Judge Gale: “The Court may dismiss a case at any time and enter a decision against the taxpayer for failure properly to prosecute his case, failure to comply with the Rules of this Court or any order of the Court, or for any cause which the Court deems sufficient. In addition, the Court may dismiss a case for lack of prosecution if the taxpayer inexcusably fails to appear for trial and does not otherwise participate in the resolution of his claim.” Order, at p. 1 (Citations and footnote omitted).

So bye bye, Ashley. You never asked to shift the burden of proof, so you have the burden; and as you never showed up for trial, SNOD sustained.

So far run-of-the-mill. But not quite.

IRS hits Ashley with a Section 6662(a) 5-and-10 accuracy penalty, the substantial understatement variety. Now when IRS asserts a penalty, it has a burden of production of some evidence to sustain the imposition. Except here, of course, Ashley never expressly contested the penalty in her petition, or showed up to contest it on the trial.

So generally (I love that word) IRS isn’t required to produce anything, “at least where nothing in the record suggests the addition or penalty has been incorrectly computed.” Order, at p. 2.
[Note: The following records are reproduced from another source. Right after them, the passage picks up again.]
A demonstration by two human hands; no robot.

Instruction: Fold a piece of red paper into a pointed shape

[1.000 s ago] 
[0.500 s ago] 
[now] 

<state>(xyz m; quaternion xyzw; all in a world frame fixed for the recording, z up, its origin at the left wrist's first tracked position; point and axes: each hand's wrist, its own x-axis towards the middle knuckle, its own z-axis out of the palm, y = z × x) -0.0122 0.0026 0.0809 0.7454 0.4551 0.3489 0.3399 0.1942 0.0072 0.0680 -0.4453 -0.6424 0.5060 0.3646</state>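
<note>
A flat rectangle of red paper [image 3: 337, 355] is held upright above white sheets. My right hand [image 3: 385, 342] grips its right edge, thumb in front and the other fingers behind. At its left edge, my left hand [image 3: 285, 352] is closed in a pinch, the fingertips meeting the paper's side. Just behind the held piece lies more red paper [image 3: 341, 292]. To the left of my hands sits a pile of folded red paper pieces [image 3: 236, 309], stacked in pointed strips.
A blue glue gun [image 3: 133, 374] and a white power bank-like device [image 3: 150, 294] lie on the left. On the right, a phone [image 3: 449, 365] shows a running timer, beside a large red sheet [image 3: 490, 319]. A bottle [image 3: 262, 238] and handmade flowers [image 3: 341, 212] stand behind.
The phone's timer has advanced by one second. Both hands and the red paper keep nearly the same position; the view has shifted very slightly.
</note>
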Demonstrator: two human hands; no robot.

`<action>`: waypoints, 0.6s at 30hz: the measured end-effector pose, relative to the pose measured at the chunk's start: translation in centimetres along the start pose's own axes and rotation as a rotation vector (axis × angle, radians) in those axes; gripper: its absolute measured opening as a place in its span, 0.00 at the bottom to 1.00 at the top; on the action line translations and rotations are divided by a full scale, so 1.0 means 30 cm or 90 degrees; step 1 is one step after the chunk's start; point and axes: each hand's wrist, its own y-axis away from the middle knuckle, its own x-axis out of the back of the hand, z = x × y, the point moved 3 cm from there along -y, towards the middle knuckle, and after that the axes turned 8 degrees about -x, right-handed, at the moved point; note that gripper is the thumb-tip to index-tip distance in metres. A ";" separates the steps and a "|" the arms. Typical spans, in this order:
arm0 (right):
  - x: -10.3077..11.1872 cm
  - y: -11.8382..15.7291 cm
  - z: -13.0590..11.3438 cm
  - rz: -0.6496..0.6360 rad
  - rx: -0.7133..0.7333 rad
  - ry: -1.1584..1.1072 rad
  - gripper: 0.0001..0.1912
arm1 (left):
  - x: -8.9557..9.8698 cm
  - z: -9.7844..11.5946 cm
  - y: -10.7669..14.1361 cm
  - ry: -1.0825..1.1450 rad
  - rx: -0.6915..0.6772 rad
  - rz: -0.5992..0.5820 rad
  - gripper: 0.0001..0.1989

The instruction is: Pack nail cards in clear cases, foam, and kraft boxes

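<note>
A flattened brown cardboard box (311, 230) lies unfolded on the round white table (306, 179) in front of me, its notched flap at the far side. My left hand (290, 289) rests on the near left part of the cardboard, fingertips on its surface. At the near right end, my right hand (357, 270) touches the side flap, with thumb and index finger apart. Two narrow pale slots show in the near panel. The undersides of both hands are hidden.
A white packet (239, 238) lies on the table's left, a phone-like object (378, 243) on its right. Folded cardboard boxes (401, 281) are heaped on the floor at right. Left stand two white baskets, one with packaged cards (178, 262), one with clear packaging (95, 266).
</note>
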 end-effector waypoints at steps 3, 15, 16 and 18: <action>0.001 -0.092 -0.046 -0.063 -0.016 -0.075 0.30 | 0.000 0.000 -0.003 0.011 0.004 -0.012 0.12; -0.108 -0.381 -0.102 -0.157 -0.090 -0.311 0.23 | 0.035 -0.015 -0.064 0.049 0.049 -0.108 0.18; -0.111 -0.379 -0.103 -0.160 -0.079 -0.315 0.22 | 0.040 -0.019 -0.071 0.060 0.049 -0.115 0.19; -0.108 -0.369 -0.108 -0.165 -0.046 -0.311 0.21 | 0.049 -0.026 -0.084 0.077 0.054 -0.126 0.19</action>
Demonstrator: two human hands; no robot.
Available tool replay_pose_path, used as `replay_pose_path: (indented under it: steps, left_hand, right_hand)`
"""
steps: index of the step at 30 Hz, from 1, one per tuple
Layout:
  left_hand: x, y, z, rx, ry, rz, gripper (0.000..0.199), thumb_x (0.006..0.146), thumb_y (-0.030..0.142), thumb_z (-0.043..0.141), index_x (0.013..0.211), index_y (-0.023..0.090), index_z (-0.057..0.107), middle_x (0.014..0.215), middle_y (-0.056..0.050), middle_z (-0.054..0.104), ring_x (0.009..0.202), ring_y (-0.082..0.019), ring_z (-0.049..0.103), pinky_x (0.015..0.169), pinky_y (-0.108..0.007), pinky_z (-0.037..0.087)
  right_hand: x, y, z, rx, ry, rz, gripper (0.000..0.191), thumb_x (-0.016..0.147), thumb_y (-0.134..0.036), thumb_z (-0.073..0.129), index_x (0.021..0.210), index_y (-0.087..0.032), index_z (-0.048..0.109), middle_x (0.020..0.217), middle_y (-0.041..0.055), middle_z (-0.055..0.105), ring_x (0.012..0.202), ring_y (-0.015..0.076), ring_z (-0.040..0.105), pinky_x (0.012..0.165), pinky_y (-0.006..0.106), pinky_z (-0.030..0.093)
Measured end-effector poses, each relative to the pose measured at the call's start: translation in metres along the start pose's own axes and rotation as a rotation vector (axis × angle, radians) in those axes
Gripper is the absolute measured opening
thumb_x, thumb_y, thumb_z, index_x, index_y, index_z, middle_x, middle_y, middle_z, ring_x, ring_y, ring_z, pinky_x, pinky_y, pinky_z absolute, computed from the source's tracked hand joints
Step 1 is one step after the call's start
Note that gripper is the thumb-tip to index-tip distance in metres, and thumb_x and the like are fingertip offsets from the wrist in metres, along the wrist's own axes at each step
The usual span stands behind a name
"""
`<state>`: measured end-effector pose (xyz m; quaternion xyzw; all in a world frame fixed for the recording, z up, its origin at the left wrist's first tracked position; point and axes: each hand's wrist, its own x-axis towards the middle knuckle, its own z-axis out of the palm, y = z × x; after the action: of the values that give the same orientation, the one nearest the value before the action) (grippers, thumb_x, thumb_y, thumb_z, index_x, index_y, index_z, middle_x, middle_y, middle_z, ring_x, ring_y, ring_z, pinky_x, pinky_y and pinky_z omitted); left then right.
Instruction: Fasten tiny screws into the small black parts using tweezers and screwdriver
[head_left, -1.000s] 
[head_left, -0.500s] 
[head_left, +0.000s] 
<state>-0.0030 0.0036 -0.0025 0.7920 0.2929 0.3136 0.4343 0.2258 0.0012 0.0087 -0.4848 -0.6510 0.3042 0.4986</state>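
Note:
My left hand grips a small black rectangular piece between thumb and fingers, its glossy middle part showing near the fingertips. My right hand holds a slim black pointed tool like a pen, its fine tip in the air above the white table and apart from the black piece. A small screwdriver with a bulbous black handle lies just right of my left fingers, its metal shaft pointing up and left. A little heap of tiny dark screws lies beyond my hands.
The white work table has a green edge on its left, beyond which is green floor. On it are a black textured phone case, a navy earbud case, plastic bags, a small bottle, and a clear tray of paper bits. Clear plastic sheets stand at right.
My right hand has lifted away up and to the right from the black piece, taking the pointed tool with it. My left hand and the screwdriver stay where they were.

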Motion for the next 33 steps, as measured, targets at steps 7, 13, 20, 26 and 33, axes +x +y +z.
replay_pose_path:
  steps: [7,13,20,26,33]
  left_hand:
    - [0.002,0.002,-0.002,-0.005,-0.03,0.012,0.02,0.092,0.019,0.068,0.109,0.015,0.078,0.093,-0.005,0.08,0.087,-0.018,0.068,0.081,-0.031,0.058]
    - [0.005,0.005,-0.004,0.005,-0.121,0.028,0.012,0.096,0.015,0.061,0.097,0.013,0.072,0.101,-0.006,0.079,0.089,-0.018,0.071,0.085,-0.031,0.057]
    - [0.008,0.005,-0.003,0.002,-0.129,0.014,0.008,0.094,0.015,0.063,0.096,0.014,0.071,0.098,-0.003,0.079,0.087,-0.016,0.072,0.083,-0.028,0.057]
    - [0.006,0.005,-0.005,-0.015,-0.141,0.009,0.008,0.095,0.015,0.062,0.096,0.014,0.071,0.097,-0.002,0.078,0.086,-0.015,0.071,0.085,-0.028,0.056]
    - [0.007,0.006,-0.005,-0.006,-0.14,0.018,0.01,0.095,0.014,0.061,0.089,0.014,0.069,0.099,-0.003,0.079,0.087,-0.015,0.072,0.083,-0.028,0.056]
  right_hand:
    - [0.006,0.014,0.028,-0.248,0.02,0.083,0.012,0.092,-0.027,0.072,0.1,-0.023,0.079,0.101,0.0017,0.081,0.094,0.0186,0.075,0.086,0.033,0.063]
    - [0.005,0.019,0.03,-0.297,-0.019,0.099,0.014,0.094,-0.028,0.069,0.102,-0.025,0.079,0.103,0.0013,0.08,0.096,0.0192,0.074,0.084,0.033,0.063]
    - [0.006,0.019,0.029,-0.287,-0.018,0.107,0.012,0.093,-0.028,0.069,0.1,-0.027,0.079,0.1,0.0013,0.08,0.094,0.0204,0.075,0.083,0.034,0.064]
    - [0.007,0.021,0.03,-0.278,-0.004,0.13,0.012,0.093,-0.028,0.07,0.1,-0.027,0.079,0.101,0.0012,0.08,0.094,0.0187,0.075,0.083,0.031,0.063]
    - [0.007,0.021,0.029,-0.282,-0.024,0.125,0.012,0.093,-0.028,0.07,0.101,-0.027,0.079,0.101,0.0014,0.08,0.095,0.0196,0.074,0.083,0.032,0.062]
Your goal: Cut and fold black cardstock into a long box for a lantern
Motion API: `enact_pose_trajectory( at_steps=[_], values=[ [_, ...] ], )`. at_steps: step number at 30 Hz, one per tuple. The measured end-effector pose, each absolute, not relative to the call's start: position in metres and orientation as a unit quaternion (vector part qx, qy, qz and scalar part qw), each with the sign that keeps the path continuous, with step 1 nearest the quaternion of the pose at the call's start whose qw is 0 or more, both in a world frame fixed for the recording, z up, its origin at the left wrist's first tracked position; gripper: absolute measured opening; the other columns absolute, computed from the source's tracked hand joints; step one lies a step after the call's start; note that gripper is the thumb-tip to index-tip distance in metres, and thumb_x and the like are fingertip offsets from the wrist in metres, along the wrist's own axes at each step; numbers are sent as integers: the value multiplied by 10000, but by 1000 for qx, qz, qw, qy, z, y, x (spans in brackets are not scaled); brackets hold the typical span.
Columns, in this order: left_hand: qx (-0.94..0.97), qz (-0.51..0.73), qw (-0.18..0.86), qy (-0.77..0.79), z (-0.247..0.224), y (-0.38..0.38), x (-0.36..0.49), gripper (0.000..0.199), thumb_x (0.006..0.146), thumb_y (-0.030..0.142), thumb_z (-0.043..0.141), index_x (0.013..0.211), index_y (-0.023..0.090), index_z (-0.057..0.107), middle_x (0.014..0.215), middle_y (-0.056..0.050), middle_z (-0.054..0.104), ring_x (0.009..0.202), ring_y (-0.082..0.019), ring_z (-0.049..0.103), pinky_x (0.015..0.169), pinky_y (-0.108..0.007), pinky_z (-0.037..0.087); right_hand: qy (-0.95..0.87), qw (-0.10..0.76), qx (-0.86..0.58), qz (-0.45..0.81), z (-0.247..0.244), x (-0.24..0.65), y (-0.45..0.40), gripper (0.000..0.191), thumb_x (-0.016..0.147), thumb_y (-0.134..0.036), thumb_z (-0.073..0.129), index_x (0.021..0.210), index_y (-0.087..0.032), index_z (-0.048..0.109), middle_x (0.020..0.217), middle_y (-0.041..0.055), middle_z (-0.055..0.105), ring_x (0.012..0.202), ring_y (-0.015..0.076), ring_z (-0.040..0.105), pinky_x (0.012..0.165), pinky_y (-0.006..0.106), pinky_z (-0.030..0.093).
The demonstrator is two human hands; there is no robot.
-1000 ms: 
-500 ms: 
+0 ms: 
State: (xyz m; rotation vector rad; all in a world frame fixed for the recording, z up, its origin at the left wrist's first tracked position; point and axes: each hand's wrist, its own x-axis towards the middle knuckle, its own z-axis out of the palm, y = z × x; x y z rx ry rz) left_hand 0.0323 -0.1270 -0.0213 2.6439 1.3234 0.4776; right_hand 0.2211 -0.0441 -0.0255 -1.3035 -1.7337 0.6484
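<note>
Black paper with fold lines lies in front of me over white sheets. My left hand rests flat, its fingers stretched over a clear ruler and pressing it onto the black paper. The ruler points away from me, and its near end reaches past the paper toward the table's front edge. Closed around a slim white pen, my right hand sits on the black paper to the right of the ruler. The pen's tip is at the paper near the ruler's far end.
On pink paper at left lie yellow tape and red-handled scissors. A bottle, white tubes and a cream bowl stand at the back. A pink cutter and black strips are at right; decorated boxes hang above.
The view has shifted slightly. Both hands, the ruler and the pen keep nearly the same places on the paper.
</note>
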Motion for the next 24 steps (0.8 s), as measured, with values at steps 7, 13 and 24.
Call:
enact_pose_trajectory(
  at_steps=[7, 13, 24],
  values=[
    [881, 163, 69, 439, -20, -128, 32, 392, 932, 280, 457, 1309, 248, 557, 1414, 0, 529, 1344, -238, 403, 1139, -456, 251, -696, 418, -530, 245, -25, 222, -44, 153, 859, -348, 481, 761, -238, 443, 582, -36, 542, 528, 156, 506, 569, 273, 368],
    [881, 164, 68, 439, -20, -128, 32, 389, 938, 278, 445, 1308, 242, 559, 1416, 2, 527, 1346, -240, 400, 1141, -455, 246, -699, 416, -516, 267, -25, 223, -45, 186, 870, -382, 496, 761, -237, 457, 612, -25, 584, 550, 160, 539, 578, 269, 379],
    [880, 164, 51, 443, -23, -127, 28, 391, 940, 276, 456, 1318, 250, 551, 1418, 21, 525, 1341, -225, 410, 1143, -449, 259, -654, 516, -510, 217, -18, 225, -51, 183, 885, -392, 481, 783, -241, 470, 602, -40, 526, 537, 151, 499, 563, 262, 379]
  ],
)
But here it wasn’t correctly computed, because IRS did their numbers pre-Rand. Remember Yitz Rand and Shul Klugman? No? Then see my blogpost “The Rebate Debate – Part Deux”, 11/18/13.

This was the lead case in the child rebate series, when the rebates reduce taxes due below zero, so the deficiency was more than the tax shown on the return pre-rebate. But Tax Court, construing “underpayment” by the rule of lenity (penalties are strictly construed against the penalizer and in favor of the penalized), said the “underpayment” for penalty purposes was only so much of the deficiency that took the tax stated to zero, not below zero.

And that number in Ashley’s case is less than the greater of $5K or 10% of the tax due, so no Section 6662(a) understatement penalty, and IRS didn’t ask for negligence.

So Judge Gale doesn’t have to decide if the petition, alleging identity theft, somehow implicated a reasonable cause defense.

And even though Ashley never played show-and-tell, or showed up for the trial, still gets part of a win.